Я смотрел на стонущего от боли Илью и на глаза наворачивались слезы. Порезы покрывали всё его тело. Часть из них были обработаны. Похоже, что Генка использовал водку из погреба для промывания ран. Полицейские во главе с Яковом Клоковым хотели вывести нас наружу, но мы не дались. В голове проносились мысли о том, что у Шамона теперь на всю жизнь останутся шрамы — на лице, на руках, везде.
Невольно вспомнились сны про мир Ормара, где целители могли бы справится с этими ранами за несколько минут, да и со шрамами тоже. Но то был другой, сказочный мир снов, где почти у всех людей мог проявиться тот или иной дар.

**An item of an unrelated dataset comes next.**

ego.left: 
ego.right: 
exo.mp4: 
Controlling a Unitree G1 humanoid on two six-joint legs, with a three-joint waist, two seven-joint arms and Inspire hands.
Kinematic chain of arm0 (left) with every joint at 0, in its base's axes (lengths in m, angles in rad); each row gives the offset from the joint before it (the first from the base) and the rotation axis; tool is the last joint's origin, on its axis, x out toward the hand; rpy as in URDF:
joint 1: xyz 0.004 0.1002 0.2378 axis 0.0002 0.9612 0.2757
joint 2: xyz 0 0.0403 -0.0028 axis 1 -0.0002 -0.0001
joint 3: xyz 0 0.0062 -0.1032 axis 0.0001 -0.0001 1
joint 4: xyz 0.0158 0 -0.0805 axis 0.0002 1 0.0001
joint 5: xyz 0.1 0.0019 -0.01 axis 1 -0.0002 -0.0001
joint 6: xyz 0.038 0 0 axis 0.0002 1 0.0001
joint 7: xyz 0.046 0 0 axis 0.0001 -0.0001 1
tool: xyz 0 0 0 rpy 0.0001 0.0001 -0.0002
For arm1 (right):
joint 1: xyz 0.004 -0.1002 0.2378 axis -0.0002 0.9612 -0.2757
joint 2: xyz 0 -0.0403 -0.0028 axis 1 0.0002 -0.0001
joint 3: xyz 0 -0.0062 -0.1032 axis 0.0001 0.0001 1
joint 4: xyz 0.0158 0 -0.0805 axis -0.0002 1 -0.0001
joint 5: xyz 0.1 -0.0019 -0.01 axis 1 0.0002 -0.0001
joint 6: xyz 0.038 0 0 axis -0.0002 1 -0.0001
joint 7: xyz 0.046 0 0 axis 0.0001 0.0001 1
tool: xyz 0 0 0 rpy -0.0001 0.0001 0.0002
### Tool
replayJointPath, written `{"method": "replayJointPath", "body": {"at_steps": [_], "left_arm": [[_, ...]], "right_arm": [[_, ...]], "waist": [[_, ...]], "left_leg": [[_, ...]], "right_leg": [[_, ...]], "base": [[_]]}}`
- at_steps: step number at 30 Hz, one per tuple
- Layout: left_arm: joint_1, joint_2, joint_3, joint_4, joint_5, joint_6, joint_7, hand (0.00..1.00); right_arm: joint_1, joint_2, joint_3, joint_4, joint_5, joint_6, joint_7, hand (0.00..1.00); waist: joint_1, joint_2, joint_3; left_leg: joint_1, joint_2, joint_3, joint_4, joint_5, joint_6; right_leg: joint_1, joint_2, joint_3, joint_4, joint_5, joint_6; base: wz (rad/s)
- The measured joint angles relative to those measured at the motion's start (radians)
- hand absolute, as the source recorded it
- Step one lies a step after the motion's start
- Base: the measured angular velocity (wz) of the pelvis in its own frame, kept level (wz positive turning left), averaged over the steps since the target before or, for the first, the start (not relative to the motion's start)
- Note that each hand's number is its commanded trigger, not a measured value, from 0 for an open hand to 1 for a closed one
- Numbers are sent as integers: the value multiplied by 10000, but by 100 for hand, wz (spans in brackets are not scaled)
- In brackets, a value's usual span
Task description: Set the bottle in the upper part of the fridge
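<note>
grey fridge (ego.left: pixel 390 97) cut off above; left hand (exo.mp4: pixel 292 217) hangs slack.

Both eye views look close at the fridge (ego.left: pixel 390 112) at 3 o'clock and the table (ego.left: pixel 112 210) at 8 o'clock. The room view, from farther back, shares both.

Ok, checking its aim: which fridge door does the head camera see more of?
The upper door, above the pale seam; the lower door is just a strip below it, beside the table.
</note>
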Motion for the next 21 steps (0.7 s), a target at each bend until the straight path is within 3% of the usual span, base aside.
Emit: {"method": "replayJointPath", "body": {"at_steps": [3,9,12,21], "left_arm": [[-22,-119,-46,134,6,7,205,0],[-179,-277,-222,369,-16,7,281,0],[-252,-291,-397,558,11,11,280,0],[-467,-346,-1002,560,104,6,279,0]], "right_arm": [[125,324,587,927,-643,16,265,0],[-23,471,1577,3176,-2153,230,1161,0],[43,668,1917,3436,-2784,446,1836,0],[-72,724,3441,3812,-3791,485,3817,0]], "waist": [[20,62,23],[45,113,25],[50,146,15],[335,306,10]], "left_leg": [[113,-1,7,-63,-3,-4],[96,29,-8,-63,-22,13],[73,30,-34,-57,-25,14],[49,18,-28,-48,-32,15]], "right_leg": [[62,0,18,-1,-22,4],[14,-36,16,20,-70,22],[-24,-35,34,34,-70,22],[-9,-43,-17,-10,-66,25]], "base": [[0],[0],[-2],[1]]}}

Дар исцеления был преимущественно женский, но были также и целители-мужчины. Он возникал, когда человек получал какие-то раны. Все знали, что в этот момент можно попробовать представить, как происходит самоисцеление.
Если предрасположенность к дару исцеления у человека была, то именно на себе эта магия и проявлялась впервые. Зажегшись несуразной идеей, что вдруг у Ильи тоже есть такой дар, я еле дождался, пока врач закончит с другом. Богданович поднялся только через час, уставший, взмокший, и сказал, что Илью нужно вести в больницу, но жизни ничего не угрожает.
— Пожалуйста, на пять минут! — обратился к доктору и полицейским. — Мне нужно сказать что-то очень важное другу!
То ли мой тон был каким-то особенным, то ли все тоже хотели выдохнуть, прежде чем выносить стонущего больного наверх и допрашивать любителя Пушкина, но нашу компанию оставили с Шамоном. Я же зашептал ему в самое ухо, когда мы смогли, наконец, произнести слова утешения:
— Илья, слушай, помнишь, в мире Ормара есть целители. Для них такие раны — пустяки. Но я не о том. Вот как становятся целителем, — и я рассказал в подробностях всё, что знал про процесс инициации, — тебе всё равно терять нечего. Попробуй исцелиться, иначе шрамы останутся у тебя на всю жизнь.
Не знаю, слушал ли меня Илья и главное — прислушался ли ко мне, но я сделал то, что, как мне казалось тогда, был должен.
Когда Илью увезли в больницу, мы стояли перед Ренсковым погребом Нерестова и отходили от шока.
— Зло, зачем обнадежил его? — спросил Васька, а Генка с Барышней укоризненно посмотрели на меня.
— Я и сам точно не знаю, — ответил я, — просто показалось, что так хоть какой-то шанс есть. Может, совсем ничтожный, но всё же…
— Ветер по морю гуляет И кораблик подгоняет; Он бежит себе в волнах На раздутых парусах,— неожиданно проговорила Вера, задумчиво качая головой.
— Чур меня! — выдвинул руки вперед Заморыш, но вдруг изменился в лице и испуганно посмотрел на меня. — Цыганенок в подвале!
Глава 19
Сложности общения
С Заморышем и псом Митрофаном мы помчались в наш дом на Владимирскую, сбивая с ног прохожих и налетая на лавки торговцев на Нижней площади. Блаженный Никитка, который, несмотря на зиму, был наг и бос, бросил в нас калачом, а Митра сумел его поймать и на ходу схарчить. Притормозив только у дома, мы переглянулись и чинно отворили калитку арочных ворот.
Пройдя сквозь арку во двор, подошли к люку. Тихо. Подняли крышку, с замиранием сердца спустились по заледеневшим ступенькам. Тихо. Вновь переглянулись, и на лице Генки я увидел беспокойство и страх — вдруг наш итальянский друг совсем замерз. Митра, не отстававший от нас, внезапно ощерился и залаял на дверь, при этом поднялся по ступенькам, отодвигаясь от подвала. Приложив ухо к двери, я услышал какой-то неясный голос.